10. Others (Disney Fairy-Tales)

Red Riding Hood and the wolf

Many of the other old tales have been made mild over time, and Disney has chosen to tell the milder versions:

  • Disney has told the story of the Red Riding Hood by Brothers Grimm through many shorts. Charles Perrault’s tale has the wolf eating the grandmother, and the young woman, with no lumberjack, whom the Grimm Brothers added to save them. Older variants narrate how the wolf – or ogre, or werewolf – pretends to be the old lady, misguides Red Riding Hood into unwittingly cannibalizing her granny, and asks her to burn her clothes, before he devours her. The sexual connotation is not lost. In fact, the contemporary French idiom for a girl losing her virginity was “she has seen the wolf.”
  • Then there is the Pied Piper, based on the many variants of the Pied Piper of Hamelin. In some of these, the Piper takes the children away and either drowns them to death, or has his own nasty way with them, hinting on paedophilia, unlike Disney’s version where he returns the children upon payment.
  • Disney’s Goldie Locks and the Three Bears is only slightly different from Robert Southey’s The Story of the Three Bears, were the bears, three bachelors living in a house, are visited by an old hag. Another version of the tale suggests that the bears, on finding Goldilocks, rip her apart and eat her.
  • Babes in the Woods is based on Brothers Grimm’s Hansel and Gretel, which again is based on The Lost Children, where the devil wants to see the children bleed on the sawhorse, but the clever children pretend not to know how to get on. The devil has her wife show them, and before running away with his money, they slit her throat, despite the fact that she tries to help them earlier.
  • Disney’s Pinocchio is quite different from the wooden boy in The Adventures of Pinocchio by Carlo Collodi, where the boy kills Jiminy, and even sells off the book that Gepetto gets by selling his last coat. You almost don’t feel bad when bad things happen to Pinocchio, because he kind of deserves them all.
  • Finally, The Fox and the Hound is different from the original tale by Daniel P. Mannix in which Tod the fox is chased to death by Copper the hound who is shot by his master before moving to a nursing home.

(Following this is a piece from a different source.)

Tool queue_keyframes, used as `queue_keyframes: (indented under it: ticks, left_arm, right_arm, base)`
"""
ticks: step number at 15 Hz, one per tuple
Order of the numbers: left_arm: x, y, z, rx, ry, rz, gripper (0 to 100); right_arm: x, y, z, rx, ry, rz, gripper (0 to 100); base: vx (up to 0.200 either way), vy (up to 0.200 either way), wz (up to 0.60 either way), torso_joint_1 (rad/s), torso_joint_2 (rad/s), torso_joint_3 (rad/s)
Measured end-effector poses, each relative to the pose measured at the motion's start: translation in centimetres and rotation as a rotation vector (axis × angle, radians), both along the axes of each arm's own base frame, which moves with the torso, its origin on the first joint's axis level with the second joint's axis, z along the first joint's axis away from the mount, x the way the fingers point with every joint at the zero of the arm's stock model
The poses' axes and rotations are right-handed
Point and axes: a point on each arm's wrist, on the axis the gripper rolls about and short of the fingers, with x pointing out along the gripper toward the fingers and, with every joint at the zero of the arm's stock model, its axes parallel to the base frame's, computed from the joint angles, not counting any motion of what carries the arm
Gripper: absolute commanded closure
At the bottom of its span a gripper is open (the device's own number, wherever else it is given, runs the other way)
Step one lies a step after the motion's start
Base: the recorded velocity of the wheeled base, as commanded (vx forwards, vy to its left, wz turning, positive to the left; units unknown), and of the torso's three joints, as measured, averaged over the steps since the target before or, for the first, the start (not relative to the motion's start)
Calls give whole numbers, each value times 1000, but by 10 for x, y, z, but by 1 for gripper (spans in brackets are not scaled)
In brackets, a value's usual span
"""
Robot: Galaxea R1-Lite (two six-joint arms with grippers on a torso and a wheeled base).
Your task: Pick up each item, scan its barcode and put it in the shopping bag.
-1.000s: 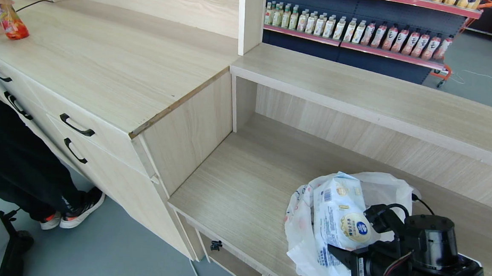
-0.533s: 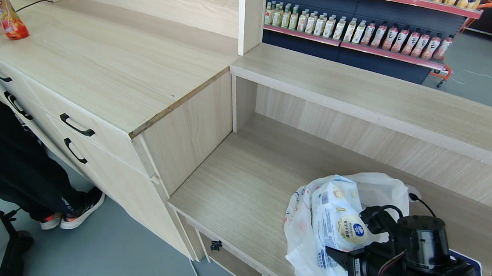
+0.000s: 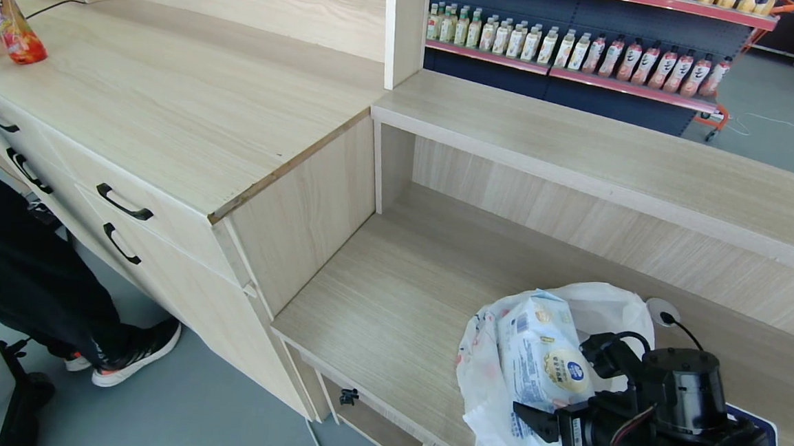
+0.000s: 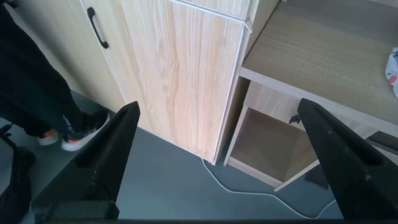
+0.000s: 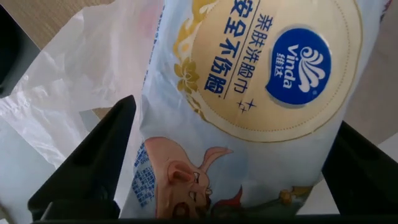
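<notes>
The tissue pack (image 3: 544,356) is held upright in the mouth of the shopping bag (image 3: 616,309), with its top standing above the bag's rim. The right gripper (image 5: 236,112) is spread wide and clamped across the pack's width, at the near side of the bag. The left gripper (image 4: 219,106) is fully spread, with nothing held, well apart from the bag.

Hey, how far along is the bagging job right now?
Done: the white-and-blue tissue pack stands in the white plastic shopping bag on the lower wooden counter. In hand: the right gripper is at that pack; its grip is unclear. Left: the pink-and-orange snack packet on the upper counter waits; the left gripper hangs open over the floor.
</notes>
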Motion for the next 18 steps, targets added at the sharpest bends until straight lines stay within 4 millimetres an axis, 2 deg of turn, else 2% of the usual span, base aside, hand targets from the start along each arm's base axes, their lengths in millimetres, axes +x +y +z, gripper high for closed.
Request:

These are not fan theories; these are the original fairy-tales that, over time, had been toned down and made less gruesome, probably to make sure that the minds of children would not be scarred.

Disney took a big leap, and changed many of the stories completely, while making slight changes and manipulations here and there in the other stories to ensure that they cater the picture of an absolutely happy world where good always triumphs the evil, love prevails, and there is enough power in our hearts to slay every dragon.

Be it the initiative of Disney or the people in general, the dark origins of Disney fairy-tales have been disguised and toned down for children over the years, to make them appropriate for everyone.